Make Your Own Buddha Bowls
This recipe is totally inspired by the Ancient Grains Bowl had at True Food Kitchen. I made it with my own twist with several different ingredients and it was absolutely delicious and nourishing. The name, "Buddha Bowl" comes from the fact that the bowl itself is full, resembling Buddha's belly. The best part of this dish, in my opinion, is that you can easily adapt it to your dietary needs.
Vegetarian? Sub the protein source for tofu.
Vegan? Sub chicken stock for water or veggie broth, and meat for another vegetable.
Gluten free? Sub the quinoa for riced cauliflower. Basically, round up all of your favorite vegetables, proteins, and starches and stuff them in a bowl. My kind of meal.

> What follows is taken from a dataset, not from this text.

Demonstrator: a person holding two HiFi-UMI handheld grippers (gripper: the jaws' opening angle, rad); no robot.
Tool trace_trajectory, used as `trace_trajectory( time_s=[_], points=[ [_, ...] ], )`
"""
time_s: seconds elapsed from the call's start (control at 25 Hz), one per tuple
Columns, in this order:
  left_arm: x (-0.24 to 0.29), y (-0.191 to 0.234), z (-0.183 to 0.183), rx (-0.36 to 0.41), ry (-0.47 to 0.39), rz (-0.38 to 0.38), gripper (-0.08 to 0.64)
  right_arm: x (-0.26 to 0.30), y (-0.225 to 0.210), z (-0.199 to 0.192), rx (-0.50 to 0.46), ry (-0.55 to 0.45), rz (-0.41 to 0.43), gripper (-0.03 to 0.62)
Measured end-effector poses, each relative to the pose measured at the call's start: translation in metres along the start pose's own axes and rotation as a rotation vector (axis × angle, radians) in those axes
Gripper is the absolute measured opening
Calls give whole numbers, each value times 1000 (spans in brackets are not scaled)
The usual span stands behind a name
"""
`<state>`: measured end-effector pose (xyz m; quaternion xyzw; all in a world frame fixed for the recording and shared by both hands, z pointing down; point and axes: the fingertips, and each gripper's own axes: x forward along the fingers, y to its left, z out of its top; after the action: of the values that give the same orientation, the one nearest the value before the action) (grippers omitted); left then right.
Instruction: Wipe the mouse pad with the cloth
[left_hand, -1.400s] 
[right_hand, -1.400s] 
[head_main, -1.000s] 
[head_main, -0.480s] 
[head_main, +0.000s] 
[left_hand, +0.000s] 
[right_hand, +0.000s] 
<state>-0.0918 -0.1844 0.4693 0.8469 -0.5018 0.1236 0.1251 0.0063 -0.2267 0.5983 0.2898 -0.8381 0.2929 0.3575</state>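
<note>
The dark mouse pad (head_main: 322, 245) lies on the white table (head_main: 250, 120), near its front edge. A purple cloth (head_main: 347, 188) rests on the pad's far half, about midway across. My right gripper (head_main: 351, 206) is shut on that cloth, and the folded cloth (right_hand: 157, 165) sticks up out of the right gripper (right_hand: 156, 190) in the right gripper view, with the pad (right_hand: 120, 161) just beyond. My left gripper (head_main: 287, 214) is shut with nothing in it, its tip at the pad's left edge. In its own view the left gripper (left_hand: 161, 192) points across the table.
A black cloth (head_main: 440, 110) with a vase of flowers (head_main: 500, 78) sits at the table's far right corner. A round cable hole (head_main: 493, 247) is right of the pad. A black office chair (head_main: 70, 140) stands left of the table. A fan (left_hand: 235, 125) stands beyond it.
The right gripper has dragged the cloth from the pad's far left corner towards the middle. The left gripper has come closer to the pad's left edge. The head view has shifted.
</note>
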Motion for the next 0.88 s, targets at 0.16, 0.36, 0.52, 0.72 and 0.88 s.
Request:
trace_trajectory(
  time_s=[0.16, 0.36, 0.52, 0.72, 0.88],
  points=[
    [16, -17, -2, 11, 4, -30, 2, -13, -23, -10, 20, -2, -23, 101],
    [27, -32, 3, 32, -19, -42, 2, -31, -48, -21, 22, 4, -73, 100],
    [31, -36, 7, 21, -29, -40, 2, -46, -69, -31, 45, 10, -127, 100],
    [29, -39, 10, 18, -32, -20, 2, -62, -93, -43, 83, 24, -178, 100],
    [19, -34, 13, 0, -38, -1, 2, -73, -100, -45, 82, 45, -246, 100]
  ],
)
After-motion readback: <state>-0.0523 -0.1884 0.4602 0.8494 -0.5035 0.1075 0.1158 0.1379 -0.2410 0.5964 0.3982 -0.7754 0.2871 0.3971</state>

Setting the cooked toppings aside makes for an easy and fun assembly of your Buddha bowl!
Start the assembly with the base.
1/2 cup tri-colored quinoa
1 cup chicken stock
1 cup sweet snap peas
4 baby carrots, julienned
1/2 cup onions, diced
handful broccoli florets
4 baby cremini mushrooms, sliced
1 Tbsp garlic powder
salt + pepper
1. Cook quinoa according to package instructions. Set aside.

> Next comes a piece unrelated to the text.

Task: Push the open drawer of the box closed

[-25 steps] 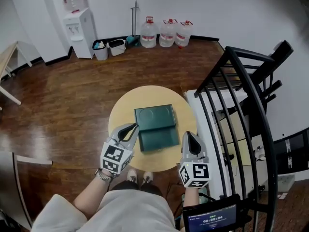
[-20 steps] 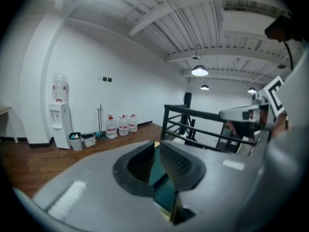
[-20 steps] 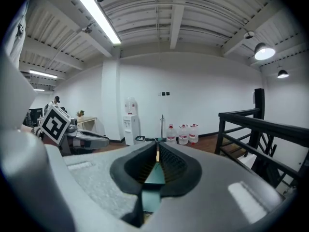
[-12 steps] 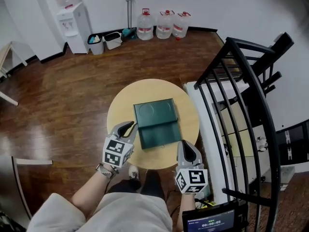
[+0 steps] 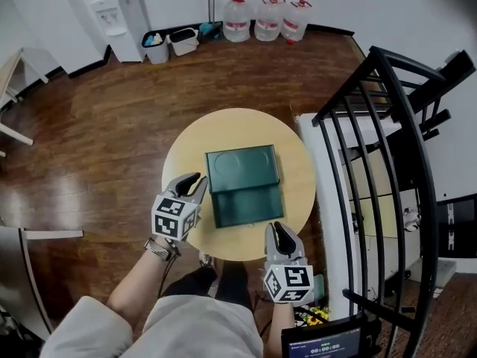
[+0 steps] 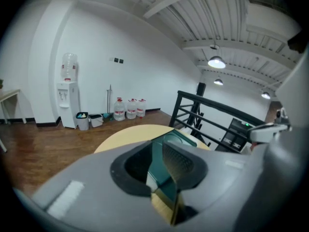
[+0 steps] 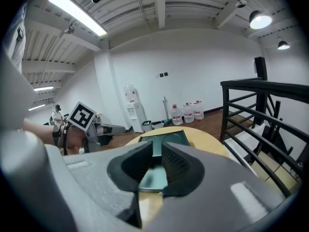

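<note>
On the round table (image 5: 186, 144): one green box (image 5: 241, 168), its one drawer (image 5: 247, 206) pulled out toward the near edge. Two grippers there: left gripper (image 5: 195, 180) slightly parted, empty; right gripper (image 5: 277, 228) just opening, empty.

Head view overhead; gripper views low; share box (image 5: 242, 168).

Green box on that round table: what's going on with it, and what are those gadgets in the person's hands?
A person holds a two-jaw gripper in each hand over a round table. The green box on it has its drawer pulled out toward the person. The left gripper sits by the drawer's left side, the right gripper by its near right corner. The right gripper's jaws have just been opening, with nothing between them. The drawer is not yet pushed in.
</note>
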`<state>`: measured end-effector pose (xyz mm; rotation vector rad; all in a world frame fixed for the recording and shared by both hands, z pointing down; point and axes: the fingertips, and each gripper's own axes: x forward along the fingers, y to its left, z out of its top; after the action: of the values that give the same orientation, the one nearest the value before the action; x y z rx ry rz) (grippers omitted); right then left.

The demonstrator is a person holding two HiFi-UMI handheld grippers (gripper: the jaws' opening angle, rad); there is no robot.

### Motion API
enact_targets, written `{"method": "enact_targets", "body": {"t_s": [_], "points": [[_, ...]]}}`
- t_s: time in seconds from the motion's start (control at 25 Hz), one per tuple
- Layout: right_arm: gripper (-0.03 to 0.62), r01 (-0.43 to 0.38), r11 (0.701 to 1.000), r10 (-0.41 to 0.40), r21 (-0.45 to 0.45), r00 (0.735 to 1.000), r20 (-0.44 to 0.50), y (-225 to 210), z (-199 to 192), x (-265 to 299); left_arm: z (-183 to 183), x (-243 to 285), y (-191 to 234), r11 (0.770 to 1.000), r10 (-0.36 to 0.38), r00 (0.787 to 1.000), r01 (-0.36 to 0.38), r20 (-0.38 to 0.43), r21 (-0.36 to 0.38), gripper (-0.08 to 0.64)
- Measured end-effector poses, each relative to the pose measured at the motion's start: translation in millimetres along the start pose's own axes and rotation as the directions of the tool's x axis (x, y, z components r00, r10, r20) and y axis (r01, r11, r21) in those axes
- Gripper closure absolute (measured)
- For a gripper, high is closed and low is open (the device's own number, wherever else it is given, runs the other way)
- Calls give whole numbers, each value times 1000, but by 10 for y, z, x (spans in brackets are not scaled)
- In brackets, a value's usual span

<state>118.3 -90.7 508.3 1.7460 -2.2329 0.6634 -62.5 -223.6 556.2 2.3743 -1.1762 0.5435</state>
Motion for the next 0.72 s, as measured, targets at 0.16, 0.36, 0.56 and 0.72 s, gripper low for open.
{"method": "enact_targets", "body": {"t_s": [0.16,0.36,0.56,0.72], "points": [[528,-26,1000,26,-1,999,-47,-54,-167,56,-76,205,125,999,21,998,-23,-61,-29,479],[526,-52,998,55,34,994,-95,-61,-395,170,-281,498,261,997,47,986,-57,-160,-56,479],[525,-71,995,80,63,987,-139,-42,-606,251,-511,585,375,988,83,973,-108,-215,-110,472],[519,-71,994,85,79,978,-189,-70,-839,298,-583,602,398,983,79,971,-114,-227,-147,466]]}}
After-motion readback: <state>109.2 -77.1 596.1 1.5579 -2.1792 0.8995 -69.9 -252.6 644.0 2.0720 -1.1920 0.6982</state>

2. In a pan on medium heat, add a teaspoon of coconut oil and saute onions until translucent.
3. Add julienned carrots and toss until carrots are slightly softened. Add garlic powder and season with salt + pepper to taste. Set aside.
4. In the same pan, add a teaspoon of coconut oil and saute broccoli and sweet snap peas until cooked. Set aside.
5. In the same pan, add a teaspoon of coconut oil and saute shrimp. Add garlic powder and season with salt + pepper to taste. Set aside.
6. In the same pan, add a teaspoon of coconut oil and saute sliced mushrooms until slightly wilted. Set aside.
7. Slice avocado. Set aside.
8. Assemble bowl by placing quinoa in the middle of a bowl. Add toppings on top of the quinoa.